Items from a dataset

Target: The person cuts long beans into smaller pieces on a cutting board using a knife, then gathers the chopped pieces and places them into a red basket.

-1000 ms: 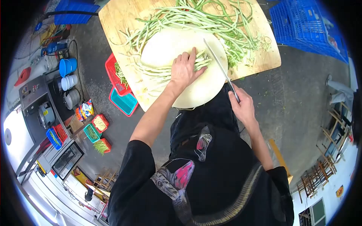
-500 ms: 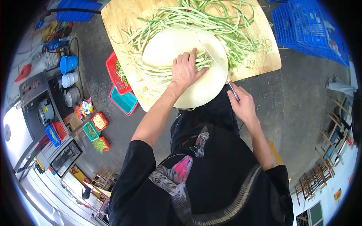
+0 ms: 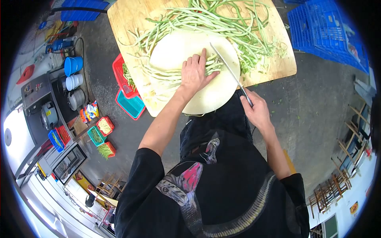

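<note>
My left hand (image 3: 194, 73) rests on a bundle of long green beans (image 3: 166, 75) on the round white cutting board (image 3: 210, 97), its index finger stretched forward and its thumb apart. In my right hand (image 3: 256, 109) is the handle of a knife (image 3: 230, 68); the blade slants up and left over the board, just right of the bean ends. More long beans (image 3: 198, 20) lie in a tangled pile behind the board on the wooden table (image 3: 127, 20). Shorter bean pieces (image 3: 248, 59) lie at the board's right edge.
A red basket (image 3: 119, 75) with beans and a teal basket (image 3: 131, 106) stand below the table's left edge. Blue crates (image 3: 313, 33) are at the upper right. Small baskets (image 3: 95, 137), buckets (image 3: 72, 66) and a sink unit (image 3: 37, 89) are at the left, wooden stools (image 3: 333, 186) at the right.
The view has shifted very slightly. Both hands, the knife and the beans keep nearly the same places. At the far right, a person's leg has moved a little.
</note>
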### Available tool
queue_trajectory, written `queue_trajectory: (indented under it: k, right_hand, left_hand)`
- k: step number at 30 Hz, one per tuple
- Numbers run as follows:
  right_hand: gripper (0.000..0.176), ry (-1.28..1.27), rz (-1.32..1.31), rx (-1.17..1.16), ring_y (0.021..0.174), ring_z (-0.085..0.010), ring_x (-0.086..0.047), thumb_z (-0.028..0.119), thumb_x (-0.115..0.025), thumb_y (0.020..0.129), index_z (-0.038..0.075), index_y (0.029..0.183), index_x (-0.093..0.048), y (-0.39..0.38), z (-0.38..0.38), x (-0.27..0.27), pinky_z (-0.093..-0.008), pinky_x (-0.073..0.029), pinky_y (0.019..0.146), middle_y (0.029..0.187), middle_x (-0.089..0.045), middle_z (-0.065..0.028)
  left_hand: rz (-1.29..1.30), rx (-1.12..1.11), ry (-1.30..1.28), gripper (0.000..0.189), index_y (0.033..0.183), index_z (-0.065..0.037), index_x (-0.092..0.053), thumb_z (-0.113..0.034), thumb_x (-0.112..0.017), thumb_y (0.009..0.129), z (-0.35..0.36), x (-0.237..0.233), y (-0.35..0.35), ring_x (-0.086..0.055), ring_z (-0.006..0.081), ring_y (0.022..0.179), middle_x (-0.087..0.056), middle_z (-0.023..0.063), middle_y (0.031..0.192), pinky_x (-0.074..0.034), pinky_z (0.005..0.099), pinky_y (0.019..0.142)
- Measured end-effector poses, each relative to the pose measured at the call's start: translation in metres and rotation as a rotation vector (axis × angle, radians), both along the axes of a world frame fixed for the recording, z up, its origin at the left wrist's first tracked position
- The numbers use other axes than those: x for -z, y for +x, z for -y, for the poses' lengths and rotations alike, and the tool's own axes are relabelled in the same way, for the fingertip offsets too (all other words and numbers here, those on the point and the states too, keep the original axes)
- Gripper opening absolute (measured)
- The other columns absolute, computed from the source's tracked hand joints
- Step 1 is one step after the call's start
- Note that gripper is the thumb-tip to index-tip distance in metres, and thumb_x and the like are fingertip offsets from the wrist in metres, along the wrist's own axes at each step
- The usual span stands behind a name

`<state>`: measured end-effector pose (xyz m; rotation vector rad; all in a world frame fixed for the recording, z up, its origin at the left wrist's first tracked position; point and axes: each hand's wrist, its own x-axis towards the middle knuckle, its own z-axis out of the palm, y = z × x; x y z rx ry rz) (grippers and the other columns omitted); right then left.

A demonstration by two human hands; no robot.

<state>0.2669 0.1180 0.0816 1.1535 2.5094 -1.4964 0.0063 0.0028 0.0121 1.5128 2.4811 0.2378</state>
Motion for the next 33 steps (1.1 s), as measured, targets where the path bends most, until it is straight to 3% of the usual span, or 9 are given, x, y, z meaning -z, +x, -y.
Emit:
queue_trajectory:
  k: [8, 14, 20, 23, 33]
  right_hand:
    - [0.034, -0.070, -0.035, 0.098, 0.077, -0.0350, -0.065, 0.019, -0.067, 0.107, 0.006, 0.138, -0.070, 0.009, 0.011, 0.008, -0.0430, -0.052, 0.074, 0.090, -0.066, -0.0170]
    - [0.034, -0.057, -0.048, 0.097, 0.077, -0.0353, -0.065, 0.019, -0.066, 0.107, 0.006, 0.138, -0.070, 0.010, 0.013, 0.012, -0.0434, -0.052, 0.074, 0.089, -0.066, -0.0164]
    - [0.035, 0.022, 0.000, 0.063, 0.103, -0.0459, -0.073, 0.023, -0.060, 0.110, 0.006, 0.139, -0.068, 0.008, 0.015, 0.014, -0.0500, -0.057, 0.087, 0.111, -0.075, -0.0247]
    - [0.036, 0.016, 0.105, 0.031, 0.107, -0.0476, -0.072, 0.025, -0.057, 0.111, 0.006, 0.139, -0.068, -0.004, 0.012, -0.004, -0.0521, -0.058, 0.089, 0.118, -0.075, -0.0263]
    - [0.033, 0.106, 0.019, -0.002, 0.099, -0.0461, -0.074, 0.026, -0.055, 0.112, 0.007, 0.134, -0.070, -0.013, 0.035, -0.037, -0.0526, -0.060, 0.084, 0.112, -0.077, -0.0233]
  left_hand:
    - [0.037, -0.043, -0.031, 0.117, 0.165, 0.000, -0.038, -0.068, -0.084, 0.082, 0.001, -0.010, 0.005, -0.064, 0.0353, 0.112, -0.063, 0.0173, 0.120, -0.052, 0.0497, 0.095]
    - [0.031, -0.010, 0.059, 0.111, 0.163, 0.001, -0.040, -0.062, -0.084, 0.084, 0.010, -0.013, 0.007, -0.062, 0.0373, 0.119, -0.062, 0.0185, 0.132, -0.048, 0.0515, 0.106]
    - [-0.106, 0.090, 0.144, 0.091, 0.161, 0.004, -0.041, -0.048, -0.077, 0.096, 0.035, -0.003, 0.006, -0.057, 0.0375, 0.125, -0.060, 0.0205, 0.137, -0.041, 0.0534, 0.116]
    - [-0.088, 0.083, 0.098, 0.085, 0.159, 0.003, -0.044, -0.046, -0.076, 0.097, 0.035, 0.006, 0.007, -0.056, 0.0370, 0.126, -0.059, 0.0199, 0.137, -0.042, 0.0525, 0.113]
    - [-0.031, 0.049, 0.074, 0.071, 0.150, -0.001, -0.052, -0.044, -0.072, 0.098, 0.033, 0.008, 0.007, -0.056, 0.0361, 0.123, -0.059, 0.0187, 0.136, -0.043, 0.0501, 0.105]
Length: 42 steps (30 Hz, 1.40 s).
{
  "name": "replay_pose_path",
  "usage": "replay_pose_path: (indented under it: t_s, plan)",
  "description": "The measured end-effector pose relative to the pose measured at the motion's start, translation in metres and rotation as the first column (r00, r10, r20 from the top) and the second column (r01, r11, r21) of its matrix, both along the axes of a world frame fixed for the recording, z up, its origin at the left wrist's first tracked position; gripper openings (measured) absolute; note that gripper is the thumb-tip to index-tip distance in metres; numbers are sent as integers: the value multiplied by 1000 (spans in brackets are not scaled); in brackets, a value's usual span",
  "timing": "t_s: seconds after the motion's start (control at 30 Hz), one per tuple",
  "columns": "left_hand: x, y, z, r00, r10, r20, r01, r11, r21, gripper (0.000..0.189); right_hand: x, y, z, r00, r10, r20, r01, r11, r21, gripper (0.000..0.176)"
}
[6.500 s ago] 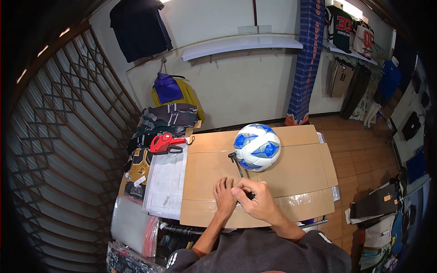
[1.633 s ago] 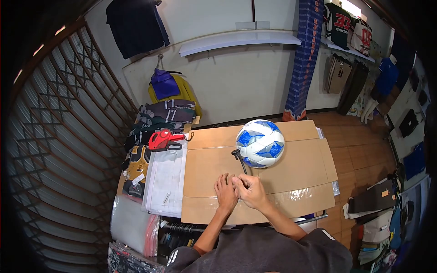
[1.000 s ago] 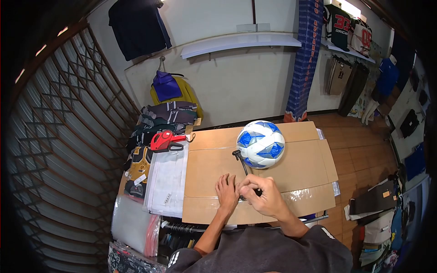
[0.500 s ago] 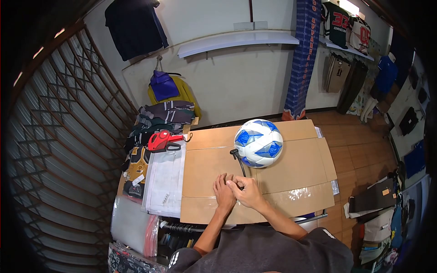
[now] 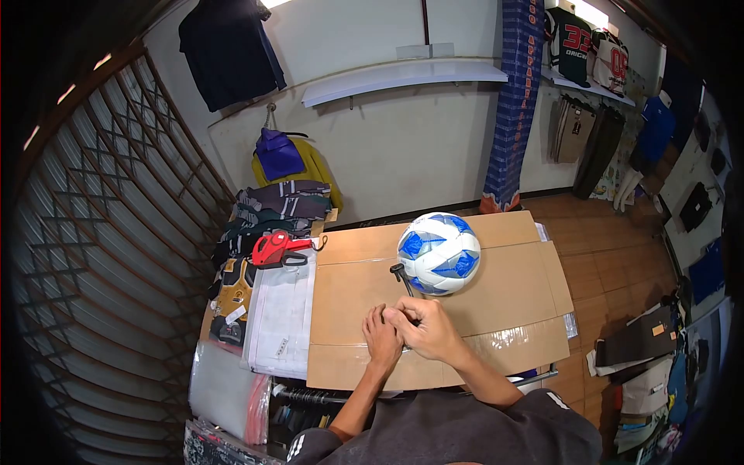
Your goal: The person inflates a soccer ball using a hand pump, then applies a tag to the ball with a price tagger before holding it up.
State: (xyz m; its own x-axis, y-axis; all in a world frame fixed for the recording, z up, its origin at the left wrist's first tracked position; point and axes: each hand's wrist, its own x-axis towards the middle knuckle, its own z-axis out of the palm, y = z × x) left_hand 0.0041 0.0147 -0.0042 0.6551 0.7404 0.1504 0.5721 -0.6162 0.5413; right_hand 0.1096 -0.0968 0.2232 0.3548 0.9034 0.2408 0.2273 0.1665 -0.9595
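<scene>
A white ball with blue and grey patches (image 5: 439,254) rests on the flattened cardboard (image 5: 356,287) covering the table. Just left of the ball's lower part is a thin black tool with a T-shaped top (image 5: 399,271); its lower end runs down to my right hand (image 5: 426,329), whose fingers are closed around it. My left hand (image 5: 382,335) lies beside it, touching its fingertips, with the fingers bent over the cardboard. What is under the left fingers is hidden.
A red and black tape dispenser (image 5: 275,249) lies on white packs (image 5: 280,310) at the left. Folded clothes (image 5: 283,198) are stacked behind. A white shelf (image 5: 403,77) crosses the wall, and a patterned column (image 5: 513,108) stands behind the table.
The view has tilted slightly, so the ball and table sit a little lower. My right hand has shifted slightly, and less of the black tool's shaft shows above it.
</scene>
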Motion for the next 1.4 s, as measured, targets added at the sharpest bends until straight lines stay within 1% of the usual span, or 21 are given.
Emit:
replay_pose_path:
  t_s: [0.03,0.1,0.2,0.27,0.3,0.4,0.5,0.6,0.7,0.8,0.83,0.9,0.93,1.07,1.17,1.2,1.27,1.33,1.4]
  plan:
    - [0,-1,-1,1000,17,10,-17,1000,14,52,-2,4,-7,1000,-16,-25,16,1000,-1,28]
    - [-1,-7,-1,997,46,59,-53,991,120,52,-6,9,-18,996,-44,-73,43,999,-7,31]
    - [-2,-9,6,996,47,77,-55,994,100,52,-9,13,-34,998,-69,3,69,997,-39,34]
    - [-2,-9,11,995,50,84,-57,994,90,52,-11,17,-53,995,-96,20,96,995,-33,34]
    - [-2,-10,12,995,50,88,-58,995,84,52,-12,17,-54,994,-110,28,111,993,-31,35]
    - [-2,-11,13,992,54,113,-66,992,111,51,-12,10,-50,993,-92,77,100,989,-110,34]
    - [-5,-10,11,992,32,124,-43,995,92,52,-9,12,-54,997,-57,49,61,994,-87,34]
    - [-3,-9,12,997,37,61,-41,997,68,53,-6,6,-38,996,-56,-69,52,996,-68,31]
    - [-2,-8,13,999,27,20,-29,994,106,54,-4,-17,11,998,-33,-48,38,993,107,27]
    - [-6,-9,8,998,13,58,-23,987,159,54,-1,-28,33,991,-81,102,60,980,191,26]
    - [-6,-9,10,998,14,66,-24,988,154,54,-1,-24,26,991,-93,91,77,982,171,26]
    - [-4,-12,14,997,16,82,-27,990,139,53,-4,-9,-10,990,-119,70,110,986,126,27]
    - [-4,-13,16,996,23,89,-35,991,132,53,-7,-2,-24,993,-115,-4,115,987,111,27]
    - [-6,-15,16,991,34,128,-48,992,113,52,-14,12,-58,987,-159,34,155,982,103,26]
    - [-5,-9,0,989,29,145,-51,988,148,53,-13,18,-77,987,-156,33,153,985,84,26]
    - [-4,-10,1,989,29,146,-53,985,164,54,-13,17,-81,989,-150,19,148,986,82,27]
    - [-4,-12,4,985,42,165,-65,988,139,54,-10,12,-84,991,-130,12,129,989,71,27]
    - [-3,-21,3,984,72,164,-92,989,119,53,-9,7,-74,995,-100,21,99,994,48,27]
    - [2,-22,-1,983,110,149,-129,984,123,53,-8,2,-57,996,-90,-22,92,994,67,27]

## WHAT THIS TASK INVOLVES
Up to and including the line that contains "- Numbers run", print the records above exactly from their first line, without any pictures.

## SOLUTION FOR THIS PROBLEM
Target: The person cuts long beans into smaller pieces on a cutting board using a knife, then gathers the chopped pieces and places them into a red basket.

-1000 ms: 
-500 ms: 
+0 ms: 

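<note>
My left hand (image 3: 194, 73) rests on a bundle of long green beans (image 3: 166, 75) on the round white cutting board (image 3: 210, 97), its index finger stretched forward and its thumb apart. In my right hand (image 3: 256, 109) is the handle of a knife (image 3: 230, 68); the blade slants up and left over the board, just right of the bean ends. More long beans (image 3: 198, 20) lie in a tangled pile behind the board on the wooden table (image 3: 127, 20). Shorter bean pieces (image 3: 248, 59) lie at the board's right edge.
A red basket (image 3: 119, 75) with beans and a teal basket (image 3: 131, 106) stand below the table's left edge. Blue crates (image 3: 313, 33) are at the upper right. Small baskets (image 3: 95, 137), buckets (image 3: 72, 66) and a sink unit (image 3: 37, 89) are at the left, wooden stools (image 3: 333, 186) at the right.
The view has shifted very slightly. Both hands, the knife and the beans keep nearly the same places. At the far right, a person's leg has moved a little.
</note>
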### Available tool
queue_trajectory, written `queue_trajectory: (indented under it: k, right_hand, left_hand)`
- k: step number at 30 Hz, one per tuple
- Numbers run as follows:

Nothing remains to add to the answer.